Una manifestazione di insegnanti
I precari della scuola tornano in piazza per chiedere la stabilizzazione di 150mila cattedre assegnate ogni anno con contratti a termine. Promossi da Flc-Cgil, Cisl Scuola e Uil Scuola Rua, oggi pomeriggio sono previsti presidi in tutta Italia, con una manifestazione davanti alla sede del Miur, a partire dalle 15,30, per dire “Basta precarietà”.
Assumere gli abilitati
In cima alle richieste dei sindacati c'è una «fase transitoria di immissioni in ruolo», per assumere gli abilitati e i docenti di terza fascia con tre anni di servizio. «Solo così - si legge in una nota della Cisl Scuola - si può evitare il riproporsi della situazione paradossale dello scorso autunno, quando le assunzioni si sono potute fare solo su meno della metà dei posti di cui era stata autorizzata la copertura». Anche in vista dell'esodo di tanti insegnanti con “Quota 100”, i sindacati chiedono di «coprire con immissioni in ruolo tutti i posti liberi», evitando che siano, invece, assegnati a supplenti.
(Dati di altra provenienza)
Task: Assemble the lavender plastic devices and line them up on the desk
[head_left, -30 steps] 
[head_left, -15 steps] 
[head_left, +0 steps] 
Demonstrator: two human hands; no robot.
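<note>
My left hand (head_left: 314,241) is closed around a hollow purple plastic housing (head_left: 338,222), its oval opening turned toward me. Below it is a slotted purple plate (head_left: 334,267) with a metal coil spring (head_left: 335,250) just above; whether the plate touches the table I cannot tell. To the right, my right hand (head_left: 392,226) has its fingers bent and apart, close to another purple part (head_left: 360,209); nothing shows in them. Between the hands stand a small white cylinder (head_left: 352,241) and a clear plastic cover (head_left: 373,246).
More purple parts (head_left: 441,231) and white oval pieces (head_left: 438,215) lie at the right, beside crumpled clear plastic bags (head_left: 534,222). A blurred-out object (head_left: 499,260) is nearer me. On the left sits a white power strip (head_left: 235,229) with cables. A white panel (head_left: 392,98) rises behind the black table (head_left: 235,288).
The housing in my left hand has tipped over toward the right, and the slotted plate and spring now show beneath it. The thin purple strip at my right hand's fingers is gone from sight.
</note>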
Specializzazione troppo cara
Tra le criticità denunciate dai sindacati della scuola, ci sono anche i costi elevati dei percorsi di specializzazione sul sostegno. «Numeri bassi e mal distribuiti - denuncia la Cisl Scuola - che dimostrano, tra l'altro, come sia da rivedere l'affidamento in esclusiva delle specializzazioni alle Università».
Emergenza salariale
Quella di oggi pomeriggio è soltanto la prima mobilitazione di un “pacchetto” che i sindacati confederali, con Snals Confsal e Gilda Unams, hanno intenzione di attivare nelle prossime settimane. Al centro anche la questione salariale, considerata una vera e propria «emergenza». «Trattamenti economici inadeguati - si legge in un comunicato congiunto delle cinque sigle sindacali - a riconoscere l'importanza e il valore del lavori nei settori della conoscenza, determinano una situazione che vede il nostro Paese in pesante svantaggio rispetto alla media delle retribuzioni europee, come attestato più volte da indagini e ricerche internazionali. Le scelte fatte con la legge di stabilità per il 2019, negano ad oggi la possibilità di compiere, col rinnovo del contratto, un passo significativo in direzione di un riallineamento retributivo alla media europea. Smentiti, ancora una volta, impegni e promesse, che non hanno alcuna credibilità se non trovano riscontro in precise e concrete scelte di investimento».